Airing later this year, BBC Two’s The Elon Musk Show (working title) comes with the world’s richest man in the headlines like never before as he pushes through his $44B mega-deal to buy Twitter. Deadline understands the producers have updated the three-part doc series in order to accommodate for the Twitter acquisition, the big news of the past few weeks.
72 Films, which has nursed a reputation over the years for producing top-quality archive docs including the BBC’s Rise of the Murdoch Dynasty, A Dangerous Dynasty: House of Assad and The Trump Show, has interviewed family members, close friends and business associates of the Tesla tycoon, who tell the intimate story of his journey to becoming the globe’s wealthiest person and one of its most controversial.
Using extensive and unseen archive from his time in Silicon Valley, the series analyzes the key moments in Musk’s career from tech start-ups to the present day.
BAFTA Craft-winning Defending Digga D director Marian Mohamed is directing with A&E In the War Zone’s Jeremy Llewellyn Jones.
“There is no getting away from Elon Musk,” said the directors. “It’s always exciting to be documenting the biggest stories of the day, and our series will go inside Elon’s inner circle, examining the billionaire’s incredible rise and the truth behind this modern icon.”
BBC Commissioning Editor Simon Young described Musk as “one of the most enigmatic and intriguing people in the world.”
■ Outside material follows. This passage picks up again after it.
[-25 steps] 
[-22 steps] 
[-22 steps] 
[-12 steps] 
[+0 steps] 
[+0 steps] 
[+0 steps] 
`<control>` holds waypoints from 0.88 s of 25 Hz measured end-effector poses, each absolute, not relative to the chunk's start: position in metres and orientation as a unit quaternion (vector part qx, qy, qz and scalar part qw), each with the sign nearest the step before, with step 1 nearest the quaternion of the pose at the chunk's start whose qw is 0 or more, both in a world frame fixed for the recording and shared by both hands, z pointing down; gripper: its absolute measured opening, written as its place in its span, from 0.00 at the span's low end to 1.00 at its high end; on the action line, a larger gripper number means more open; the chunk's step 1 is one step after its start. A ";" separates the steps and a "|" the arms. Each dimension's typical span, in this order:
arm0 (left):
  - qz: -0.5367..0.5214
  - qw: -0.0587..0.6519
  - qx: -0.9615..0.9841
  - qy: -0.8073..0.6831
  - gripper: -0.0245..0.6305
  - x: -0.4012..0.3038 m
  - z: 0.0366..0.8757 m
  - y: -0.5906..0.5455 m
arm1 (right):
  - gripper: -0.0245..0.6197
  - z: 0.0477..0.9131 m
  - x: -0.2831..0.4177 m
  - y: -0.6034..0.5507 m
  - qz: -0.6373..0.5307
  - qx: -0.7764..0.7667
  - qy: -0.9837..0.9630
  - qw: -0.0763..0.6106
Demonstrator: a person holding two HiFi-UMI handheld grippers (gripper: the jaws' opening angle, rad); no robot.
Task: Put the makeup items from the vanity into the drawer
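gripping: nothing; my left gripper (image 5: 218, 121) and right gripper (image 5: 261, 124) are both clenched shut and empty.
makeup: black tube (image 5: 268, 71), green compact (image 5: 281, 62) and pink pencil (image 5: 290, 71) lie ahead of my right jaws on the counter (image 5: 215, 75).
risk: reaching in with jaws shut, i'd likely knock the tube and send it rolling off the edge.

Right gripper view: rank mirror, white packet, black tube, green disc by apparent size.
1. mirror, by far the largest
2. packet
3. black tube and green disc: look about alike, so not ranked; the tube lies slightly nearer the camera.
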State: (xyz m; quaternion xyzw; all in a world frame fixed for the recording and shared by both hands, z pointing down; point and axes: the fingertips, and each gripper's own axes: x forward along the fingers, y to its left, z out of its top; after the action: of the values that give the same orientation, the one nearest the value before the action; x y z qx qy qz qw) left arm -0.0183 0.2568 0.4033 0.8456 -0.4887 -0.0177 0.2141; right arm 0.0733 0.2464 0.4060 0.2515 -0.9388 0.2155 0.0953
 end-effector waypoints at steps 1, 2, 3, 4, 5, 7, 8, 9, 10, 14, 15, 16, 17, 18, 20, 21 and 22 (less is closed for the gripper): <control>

The greenlight comes with Musk docs all the rage.
Netflix’s Return to Space about the Tesla CEO and SpaceX engineers’ historic mission to the International Space Station dropped on the platform last month, and FX’s latest The New York Times Presents doc will be titled Elon Musk’s Crash Course.
The Elon Musk Show was commissioned by Clare Sillery, BBC Head of Commissioning, Documentaries, History and Religion. Executive Producers are David Glover, Mark Raphael and Christopher Sykes.